Five tests. Three adapters. Fifteen runs. Zero code duplication. The unit adapter validates business logic in under 5ms. The HTTP adapter verifies API contracts. The Playwright adapter confirms the UI works end-to-end. And the test code is identical for all three — because the test code doesn’t know about any of them.

This is the spine. The shared domain tests verify the behavioral contract at every level. You still write unit tests to drive your implementation design through TDD. You still write level-specific tests for concerns that only exist at one layer — drag-and-drop interactions, concurrent writes, CSS rendering. The pyramid doesn’t disappear. It gets a backbone.

If you’ve worked with Cucumber and RSpec, this is the same two-loop workflow. The domain suite is the outer loop — the acceptance test that stays red while you build. TDD is the inner loop — red, green, refactor on the classes and functions underneath until the outer loop goes green. Aver doesn’t replace the inner loop. It gives the outer loop real infrastructure.

The Domain You Already Have

Every system has a domain model whether you name it or not. The behaviors exist — they’re implicit in the code, scattered across documentation, living in the heads of the developers who built it. “Users can create tasks.” “Tasks move between columns.” “Deleting a task removes it from the board.” These are facts about the system regardless of whether anyone has written them down, and regardless of whether the codebase has a clean Board class or a tangled mess of controllers and database calls.
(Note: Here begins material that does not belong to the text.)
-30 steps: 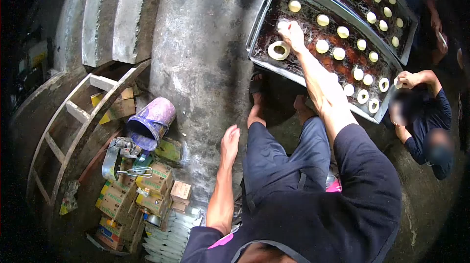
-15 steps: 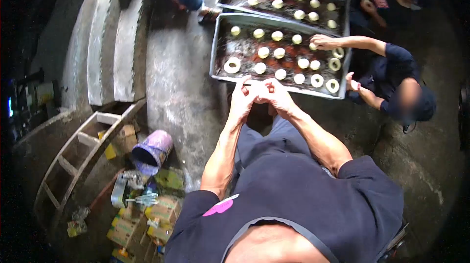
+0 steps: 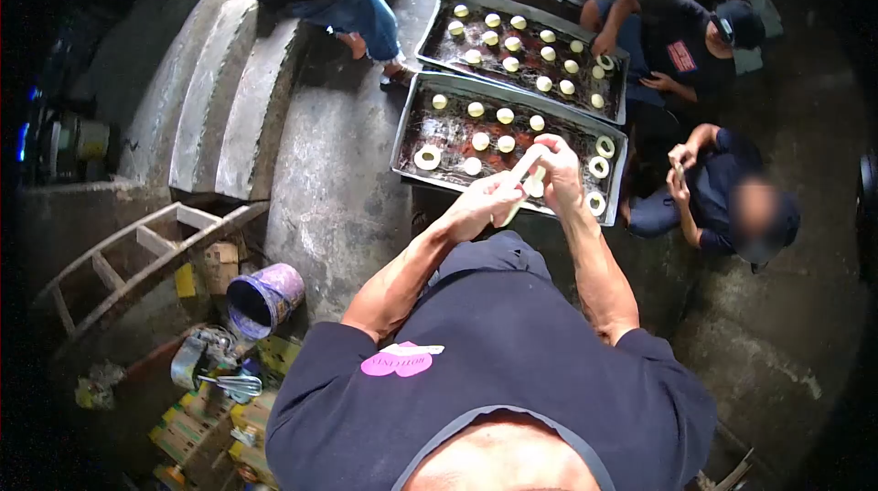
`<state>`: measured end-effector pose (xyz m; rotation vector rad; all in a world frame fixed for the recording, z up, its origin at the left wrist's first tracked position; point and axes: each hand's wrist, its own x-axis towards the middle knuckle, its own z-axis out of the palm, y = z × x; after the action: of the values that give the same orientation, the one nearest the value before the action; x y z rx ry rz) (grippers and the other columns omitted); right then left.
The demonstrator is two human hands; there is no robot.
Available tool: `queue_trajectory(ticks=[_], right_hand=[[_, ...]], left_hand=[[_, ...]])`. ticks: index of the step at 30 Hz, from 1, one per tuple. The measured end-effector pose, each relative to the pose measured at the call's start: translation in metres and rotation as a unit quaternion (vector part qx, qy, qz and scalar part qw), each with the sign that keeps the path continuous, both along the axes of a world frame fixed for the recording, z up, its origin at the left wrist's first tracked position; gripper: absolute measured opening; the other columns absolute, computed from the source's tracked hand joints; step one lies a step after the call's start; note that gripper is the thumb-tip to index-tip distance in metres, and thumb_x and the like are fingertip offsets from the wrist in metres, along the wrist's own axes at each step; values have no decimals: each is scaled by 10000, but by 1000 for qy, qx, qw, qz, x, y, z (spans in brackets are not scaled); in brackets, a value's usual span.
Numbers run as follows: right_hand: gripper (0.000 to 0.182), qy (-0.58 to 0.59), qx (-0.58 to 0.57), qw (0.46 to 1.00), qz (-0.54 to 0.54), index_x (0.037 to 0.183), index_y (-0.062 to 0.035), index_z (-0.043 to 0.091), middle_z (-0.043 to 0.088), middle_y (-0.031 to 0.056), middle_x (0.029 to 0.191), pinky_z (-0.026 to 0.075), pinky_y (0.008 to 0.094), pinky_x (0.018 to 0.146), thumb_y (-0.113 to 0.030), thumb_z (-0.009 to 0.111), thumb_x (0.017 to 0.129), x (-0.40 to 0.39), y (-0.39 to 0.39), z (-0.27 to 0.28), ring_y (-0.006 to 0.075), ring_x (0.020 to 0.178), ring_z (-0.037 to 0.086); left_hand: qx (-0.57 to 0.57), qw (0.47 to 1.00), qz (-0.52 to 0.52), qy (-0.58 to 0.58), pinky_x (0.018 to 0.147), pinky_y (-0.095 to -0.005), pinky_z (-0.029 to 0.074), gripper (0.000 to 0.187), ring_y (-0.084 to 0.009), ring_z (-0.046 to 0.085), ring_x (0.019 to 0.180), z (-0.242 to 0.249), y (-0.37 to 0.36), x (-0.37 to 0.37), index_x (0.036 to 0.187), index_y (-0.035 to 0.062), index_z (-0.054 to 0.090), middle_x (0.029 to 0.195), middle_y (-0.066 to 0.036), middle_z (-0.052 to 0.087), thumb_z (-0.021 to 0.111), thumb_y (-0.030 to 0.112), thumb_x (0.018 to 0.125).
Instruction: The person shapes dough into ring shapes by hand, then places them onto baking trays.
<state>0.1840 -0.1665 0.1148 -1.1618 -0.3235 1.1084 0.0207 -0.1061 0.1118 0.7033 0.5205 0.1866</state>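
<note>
My left hand and my right hand are raised over the near edge of the closer metal tray. Between them they hold a pale dough ring, stretched into a long loop, with the fingers of both hands closed round it. Several round dough balls lie on the tray's dark, oily bottom. One dough ring sits at its left end, and other rings line its right end. My hands hide part of the near side.
A second tray of dough balls adjoins behind. Two seated co-workers are at the right; another person's legs stand at upper left. A purple bucket, whisk, wooden ladder and cartons are at left.
My hands have moved apart, and the dough between them now shows as a stretched loop. The near co-worker's hand has left the tray and both their hands are together. The view has shifted.
</note>
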Motion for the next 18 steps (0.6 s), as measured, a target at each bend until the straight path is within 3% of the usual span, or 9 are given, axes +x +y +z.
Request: queue_trajectory(ticks=[2, 3, 6, 9, 11, 15, 16, 17, 18], right_hand=[[200, 97, -21, 988, 120, 941, -27, 556, 558, 29, 745, 465, 253, 629, -94, 654, 781, -20, -5, -10, 123, 661, 562], [206, 84, -48, 978, 184, 951, -37, 558, 553, 18, 744, 446, 241, 626, -111, 656, 787, -27, -5, -26, 115, 656, 555], [147, -42, -138, 950, 277, 842, -50, 585, 565, 5, 705, 406, 223, 638, -182, 641, 809, -40, 6, -21, 88, 629, 534], [163, -137, -178, 920, 321, 801, -35, 598, 575, 10, 668, 414, 227, 626, -193, 639, 798, -49, 54, -59, 81, 648, 539], [160, -284, -263, 847, 365, 827, -36, 583, 591, 64, 701, 437, 274, 631, -190, 621, 804, -67, 93, -88, 148, 682, 577], [231, -562, -244, 654, 444, 865, -35, 554, 596, 182, 818, 452, 391, 724, -263, 556, 832, -78, 163, -218, 298, 811, 583], [211, -619, -203, 678, 340, 849, -38, 562, 605, 183, 829, 451, 389, 741, -244, 517, 843, -87, 173, -232, 294, 820, 579], [210, -414, -293, 826, 246, 837, -39, 580, 608, 200, 838, 454, 373, 722, -230, 497, 865, -88, 190, -295, 281, 809, 586], [256, -414, -282, 817, 286, 832, -33, 588, 613, 177, 822, 460, 360, 696, -265, 491, 887, -86, 212, -311, 256, 779, 589]], left_hand=[[93, 993, -7, -69, 553, -201, 415, 187, -53, 492, 635, 0, 20, -7, 1011, 60, 567, 806, 0, 573, 567, 110, 831], [10, 979, 160, -123, 634, -244, 457, 164, -77, 527, 692, -7, 24, -14, 999, 58, 554, 810, -5, 581, 564, 103, 841], [-84, 959, 227, -146, 676, -283, 464, 178, -103, 566, 796, -57, 43, -63, 993, 47, 558, 912, -14, 597, 569, 172, 866], [-106, 971, 211, -18, 805, -314, 470, 285, -127, 568, 890, -110, 33, -102, 1115, 78, 544, 994, -40, 585, 584, 196, 859], [-57, 952, 220, 205, 888, -399, 438, 562, -167, 492, 1103, -151, 23, -122, 1327, 102, 398, 1323, -104, 433, 634, 220, 831], [-94, 909, 230, 334, 781, -299, 471, 486, -155, 546, 985, -226, -3, -215, 1277, 70, 461, 1095, -67, 566, 624, 232, 849], [-94, 898, 237, 358, 799, -307, 458, 460, -154, 544, 987, -227, -10, -239, 1272, 73, 469, 1119, -76, 570, 603, 231, 861], [-94, 886, 241, 384, 817, -314, 445, 436, -153, 541, 988, -227, -20, -265, 1267, 76, 477, 1143, -85, 574, 583, 231, 873], [-88, 867, 244, 425, 778, -299, 449, 424, -143, 548, 941, -240, -38, -295, 1261, 73, 479, 1097, -75, 586, 578, 219, 875]])
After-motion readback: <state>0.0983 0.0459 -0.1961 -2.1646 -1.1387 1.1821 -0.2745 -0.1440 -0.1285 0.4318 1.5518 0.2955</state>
The question isn’t whether to have a domain vocabulary. It’s whether to make it explicit — and when.

On a greenfield project, you define the vocabulary up front. createTask, moveTask, taskInStatus. These are declarations of intent: the system should exhibit these behaviors. You write the domain, wire the adapters, TDD the implementation underneath. The vocabulary drives the design.

On a legacy project, you discover the vocabulary as you go. You inherit a system with no tests and tightly coupled internals — the inverted pyramid from earlier. The standard advice is to add unit tests, but that requires refactoring the production code, which requires tests you don’t have yet. It’s circular.

The domain-level approach breaks the cycle. You start from the outside: what does this system observably do? You don’t need to understand the internals to answer that. You name the behaviors — createTask, moveTask — and write an E2E adapter, because that’s the only handle you have into a tightly coupled system. Now you have a behavioral contract. The acceptance tests go green. You can refactor underneath with confidence, because the contract holds from the outside.

Aver is a new tool, and this legacy workflow is the one we’ve designed it to support. We’d love to see how teams adopt it in practice — whether the pyramid-grows-inward pattern holds on real legacy codebases the way we believe it will.

This isn’t always clean. Legacy systems have surprising behaviors — you write createTask and discover that creating a task also sends an email, updates a counter, and logs to an audit table. Your first vocabulary will be imperfect, shaped by incomplete understanding. That’s fine. The vocabulary is code; you refactor it as understanding deepens, the same way you’d refactor any other code. The point isn’t to get the domain right on the first try. It’s to make the behavioral contract explicit so you have something to refactor against.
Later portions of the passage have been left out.